The Classic's riding position is what a few years ago would have been called sporty or "European"; but after a recent diet of fairings and clip-ons, the Norton's arrangement of a slightly raised handlebar and low, forward-set footpegs seemed roomy and almost laid-back. My first thought was that it felt like a middleweight Four of a few years back; perhaps a GPz550 Kawasaki. The seat is refreshingly long and flat, so there's room to move about, and a passenger won't have to put up with the wind blast over the rider's helmet that so many of today's seating positions thoughtlessly provide.
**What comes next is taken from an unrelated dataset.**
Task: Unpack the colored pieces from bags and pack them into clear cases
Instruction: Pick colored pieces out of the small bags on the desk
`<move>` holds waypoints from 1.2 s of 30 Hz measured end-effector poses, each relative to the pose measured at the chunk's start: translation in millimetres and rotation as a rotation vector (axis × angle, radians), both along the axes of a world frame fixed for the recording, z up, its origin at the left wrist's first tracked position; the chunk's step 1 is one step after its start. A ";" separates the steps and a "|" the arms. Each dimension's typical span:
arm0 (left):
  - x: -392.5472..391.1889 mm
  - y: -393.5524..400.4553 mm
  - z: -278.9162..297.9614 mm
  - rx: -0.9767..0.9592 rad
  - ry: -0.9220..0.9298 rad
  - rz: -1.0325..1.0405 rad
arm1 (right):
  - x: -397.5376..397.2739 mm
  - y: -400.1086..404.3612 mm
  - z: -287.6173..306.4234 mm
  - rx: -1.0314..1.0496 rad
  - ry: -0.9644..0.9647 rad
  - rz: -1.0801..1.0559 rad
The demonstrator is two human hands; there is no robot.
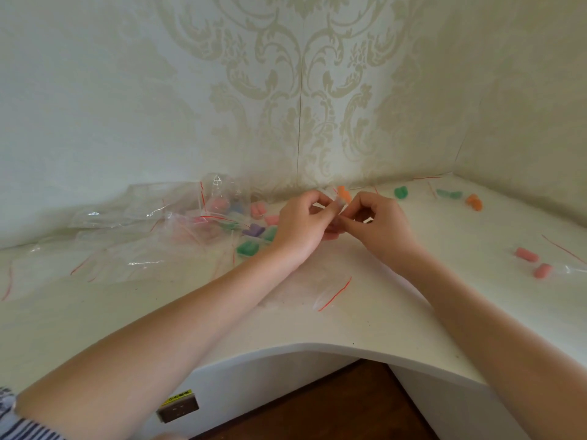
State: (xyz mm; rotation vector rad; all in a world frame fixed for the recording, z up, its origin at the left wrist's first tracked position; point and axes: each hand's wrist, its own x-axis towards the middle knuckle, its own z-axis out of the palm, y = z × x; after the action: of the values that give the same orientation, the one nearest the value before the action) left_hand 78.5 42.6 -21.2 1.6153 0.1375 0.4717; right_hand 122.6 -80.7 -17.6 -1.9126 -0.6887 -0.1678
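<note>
Two hands meet above the middle of the white counter (pixel 365 319). The left hand (pixel 300 222) and the right hand (pixel 379 225) both have curled fingers, and each grip pinches one small clear bag (pixel 332 206) between them, with an orange piece (pixel 344 193) showing just behind it.

On the right side I count two green pieces (pixel 401 192) (pixel 448 194), one orange piece (pixel 474 202) and two pink pieces (pixel 526 255) (pixel 543 270), well apart from each other. On the left, a heap of empty clear bags (pixel 133 236) with red strips covers the counter; several pink, green and purple pieces (pixel 254 230) lie beside it, and the exact number I cannot tell. One flat bag (pixel 330 295) lies near the front.

The front edge (pixel 295 346) curves inward, and bare room stays between this edge and the hands. The patterned wall (pixel 301 90) closes the back and the right side.
</note>
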 end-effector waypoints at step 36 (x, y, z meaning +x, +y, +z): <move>-2.5 -1.1 4.4 0.580 -0.008 0.034 | -12.3 12.8 -6.7 -0.285 -0.320 -0.181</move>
State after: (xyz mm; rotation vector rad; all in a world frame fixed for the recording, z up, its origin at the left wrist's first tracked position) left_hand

Even the passenger pegs are designed for someone with normal-length legs, and there's a hefty grabrail, placed above a panel of rear lights.

My first stop was at a test track and proving grounds a few miles from Norton's Shenstone factory. There, I tipped the Classic fairly gently into a left-hander, and felt the bike twitch as its centerstand dug into the tarmac. Ground clearance, then, isn't the Norton's strong point. The centerstand was already well-chivved on both sides, and really should be better tucked-in so that ballsy riders won't end up being pole-vaulted into the scenery. To be fair, most Classic owners won't be the sort to go charging into every corner. And at least the bike has a centerstand, unlike many current machines.

The Norton's chassis is little-changed from that of 1975's prototype, and the mix of a Marzocchi fork, dual Koni shocks and tubular steel swingarm. all hung from a pressed steel backbone, looks dated today. Still, on the handling circuit's series of billiard-table-smooth bends, even at 100-mph-plus speeds, the Classic couldn't be provoked into a single wobble or weave. Steering is respectably precise and easy, too. The motor dangles below the frame and the resultant low center of gravity means that the bike can be chucked around much like a modern middleweight, despite unfashionably large 18-inch wheels and 500 pounds of weight. The antiquity of the bike's suspension system was shown later, though, when the Norton bottomed-out on bumps that modern bikes, with their rising-rate rear suspensions, would have laughed off.

Neither is straight-line performance too shabby. The demo-bike's engine was no freshly run-in road-test special, but a high-mileage lump borrowed from a crashed police bike. Still, the old hack did well, whirring up to a fraction over 125 miles an hour and pulling off a string of mid-12-second standing quarter-miles, with a best of 12.48 seconds at 109.3 mph. Those times put the Norton bang in the middle of the Honda Hurricane 600 and Kawasaki Ninja 600 figures 1 recorded recently on the same drag strip. That's about right, as its makers put the Classic's capacity at 588cc, which the police and licensing authorities accept even if the FIM's roadracing bureaucrats don't. The Norton stomps both the Japanese bikes in top-gear roll-ons from 50 miles an hour, where it's a second ahead and moving 7 miles an hour faster (96 mph) than both after a quarter of a mile.

Norton officials are adamant that they won't be building more than the promised 100 Classics, but that doesn't mean there won't be more Norton Rotarys. A fully faired, liquid-cooled civilian version of the police-spec Commander that debuted at a recent British bike show is the next likely development, although because of the high cost of product-liability insurance, it will be 1989 before the new bike can be marketed in the U.S.

I was truthfully impressed by the current Norton Rotary. Yes, the bike has a number of faults that you'd have to be fairly nasty about if it were a new Japanese machine. Yes. it feels undeniably dated. But the Classic goes, stops and handles well enough to be able to hold its head high. It's good enough to make you weep when you think how things might have turned out if Norton's Rotary had been launched to the public 10 years sooner. —Roland Brown

Roland Brown is the Editor of England's Bike magazine.